• _Activity_:
The required result is a copy of each line below in which "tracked" appears.

____

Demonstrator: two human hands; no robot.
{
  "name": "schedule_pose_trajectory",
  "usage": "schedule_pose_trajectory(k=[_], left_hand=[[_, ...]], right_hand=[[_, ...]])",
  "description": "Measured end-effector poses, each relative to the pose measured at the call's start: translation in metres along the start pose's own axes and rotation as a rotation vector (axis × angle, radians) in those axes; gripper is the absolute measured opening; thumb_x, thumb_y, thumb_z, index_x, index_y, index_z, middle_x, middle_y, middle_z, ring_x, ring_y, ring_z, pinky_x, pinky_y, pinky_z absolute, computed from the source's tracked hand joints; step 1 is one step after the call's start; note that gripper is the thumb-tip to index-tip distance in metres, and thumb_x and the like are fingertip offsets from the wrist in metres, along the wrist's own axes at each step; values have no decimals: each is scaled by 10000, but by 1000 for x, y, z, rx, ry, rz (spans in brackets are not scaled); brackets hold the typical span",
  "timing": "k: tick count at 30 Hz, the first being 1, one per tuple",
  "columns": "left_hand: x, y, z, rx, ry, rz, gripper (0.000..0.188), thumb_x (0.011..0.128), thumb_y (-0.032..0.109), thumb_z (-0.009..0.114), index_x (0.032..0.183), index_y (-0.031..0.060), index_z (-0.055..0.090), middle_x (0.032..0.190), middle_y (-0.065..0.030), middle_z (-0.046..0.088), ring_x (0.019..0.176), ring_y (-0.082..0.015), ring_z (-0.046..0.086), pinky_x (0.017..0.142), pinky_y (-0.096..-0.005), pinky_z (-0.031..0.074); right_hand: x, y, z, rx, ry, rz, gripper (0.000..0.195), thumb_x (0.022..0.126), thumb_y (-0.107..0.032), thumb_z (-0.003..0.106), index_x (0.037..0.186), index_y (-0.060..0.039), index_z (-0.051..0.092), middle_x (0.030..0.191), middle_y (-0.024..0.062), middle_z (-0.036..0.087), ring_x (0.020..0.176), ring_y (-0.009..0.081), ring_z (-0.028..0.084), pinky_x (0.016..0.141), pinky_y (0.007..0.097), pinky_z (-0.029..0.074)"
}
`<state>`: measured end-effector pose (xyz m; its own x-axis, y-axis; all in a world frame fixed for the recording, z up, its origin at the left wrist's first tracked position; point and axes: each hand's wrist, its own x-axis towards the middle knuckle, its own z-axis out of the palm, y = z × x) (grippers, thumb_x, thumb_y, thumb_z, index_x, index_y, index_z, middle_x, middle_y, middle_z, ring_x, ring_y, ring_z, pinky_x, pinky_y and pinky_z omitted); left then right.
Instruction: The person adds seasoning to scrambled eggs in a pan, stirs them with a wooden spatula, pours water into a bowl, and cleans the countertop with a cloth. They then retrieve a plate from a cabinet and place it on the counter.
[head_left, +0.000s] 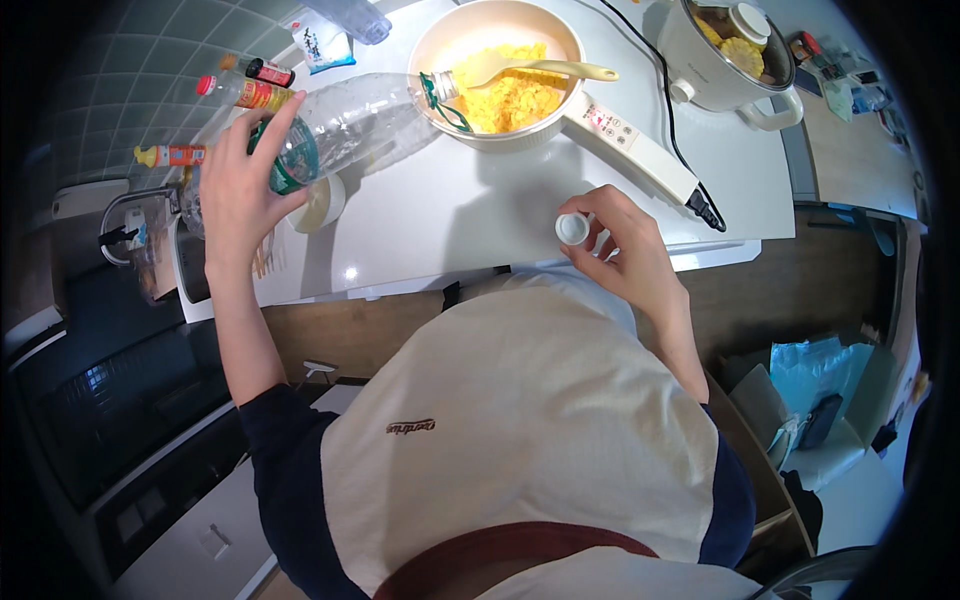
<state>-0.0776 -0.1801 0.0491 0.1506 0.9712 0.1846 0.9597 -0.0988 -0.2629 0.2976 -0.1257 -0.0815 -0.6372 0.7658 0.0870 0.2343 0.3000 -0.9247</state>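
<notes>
A large clear plastic bottle (367, 116) lies tipped in my left hand (244, 176), its uncapped mouth over the edge of a cream electric frying pan (495, 140). A green strap hangs from the bottle's neck. Whether liquid is flowing out, I cannot tell. Crumbled yellow food, apparently scrambled egg (517, 101), fills part of the pan, and a cream spoon (559, 67) rests across it. Between the thumb and fingers of my right hand (626, 244) is a white bottle cap (572, 228), held above the counter's front edge below the pan's handle (630, 146).
A white electric pot (705, 82) with corn inside stands at the right, a black power cord (670, 112) beside it. Sauce bottles (255, 94) and a seasoning bag (322, 41) line the tiled wall. A white bowl (334, 201) sits below the clear bottle, near the sink.
</notes>
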Motion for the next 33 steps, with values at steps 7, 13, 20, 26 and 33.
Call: schedule_pose_trajectory(k=[7,13,20,26,33], left_hand=[[8,-1,-11,117,-64,47,1037,500,112,867,1425,363,473,1158,-49,577,1034,-263,586,869,-417,473],[30,-1,-29,277,-57,168,1058,504,119,874,1434,392,449,1176,-50,581,1054,-268,593,908,-416,485],[56,3,-46,581,-31,320,1059,578,83,861,1458,445,397,1219,-59,584,1127,-268,581,955,-425,484],[70,12,-46,703,85,423,1046,609,117,839,1461,491,360,1270,-56,573,1152,-254,574,988,-423,480],[62,2,-47,710,135,374,968,682,37,768,1453,482,387,1211,-48,596,1111,-246,587,942,-421,489]], right_hand=[[5,2,-3,-13,-33,23,316,763,-59,725,1070,-94,662,959,56,610,666,152,642,539,271,533],[7,4,-4,-27,-46,22,323,758,-51,737,1069,-102,665,948,55,606,665,158,647,560,270,538],[7,8,-2,-26,-67,-19,339,754,-18,722,1079,-92,656,1092,66,634,745,171,651,574,269,546],[6,13,-1,-47,-73,18,308,760,32,684,1047,-55,619,1147,57,638,823,160,646,569,247,545],[5,13,1,-71,-77,55,285,755,17,719,1012,-35,606,1054,68,634,787,167,645,578,259,551]])
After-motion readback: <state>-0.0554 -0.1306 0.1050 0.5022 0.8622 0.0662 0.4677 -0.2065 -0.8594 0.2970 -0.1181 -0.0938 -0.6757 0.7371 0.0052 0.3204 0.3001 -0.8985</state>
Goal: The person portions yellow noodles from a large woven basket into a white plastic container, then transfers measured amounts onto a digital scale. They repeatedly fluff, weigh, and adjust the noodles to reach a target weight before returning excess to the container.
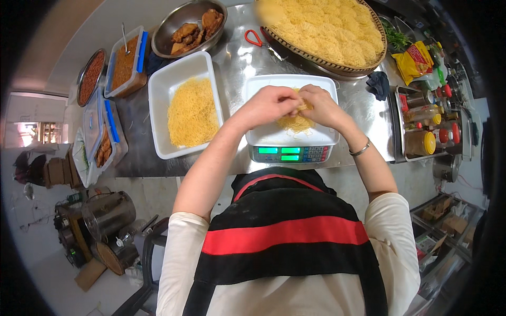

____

• _Exercise solution_:
  "description": "Measured end-effector poses, each relative to the pose measured at the call's start: translation in metres along the start pose's own axes and rotation as a rotation vector (axis × angle, radians) in those axes; gripper is the absolute measured opening; thumb_x, thumb_y, thumb_z, index_x, index_y, index_z, middle_x, middle_y, middle_z, ring_x, ring_y, ring_z, pinky_x, pinky_y, pinky_z absolute, computed from the source's tracked hand joints; step 1 is one step after the call's start; note that gripper is the thumb-tip to index-tip distance in metres, and thumb_x and the like are fingertip offsets from the wrist in metres, along the wrist's own axes at each step; values have no decimals: each is scaled by 10000, but by 1000 for x, y, z, rx, ry, rz (spans in brackets are not scaled); brackets hold the typical span",
`<state>`: measured end-effector pose (xyz m; its own x-axis, y-axis; all in a world frame fixed for the recording, z up, its origin at the left wrist's first tracked position; point and axes: each hand's wrist, its own x-axis towards the middle knuckle, its own z-axis out of the palm, y = z × x) (grippers, thumb_x, thumb_y, thumb_z, index_x, index_y, index_z, middle_x, middle_y, middle_z, ring_x, ring_y, ring_z, pinky_x, pinky_y and pinky_z omitted); left then right.

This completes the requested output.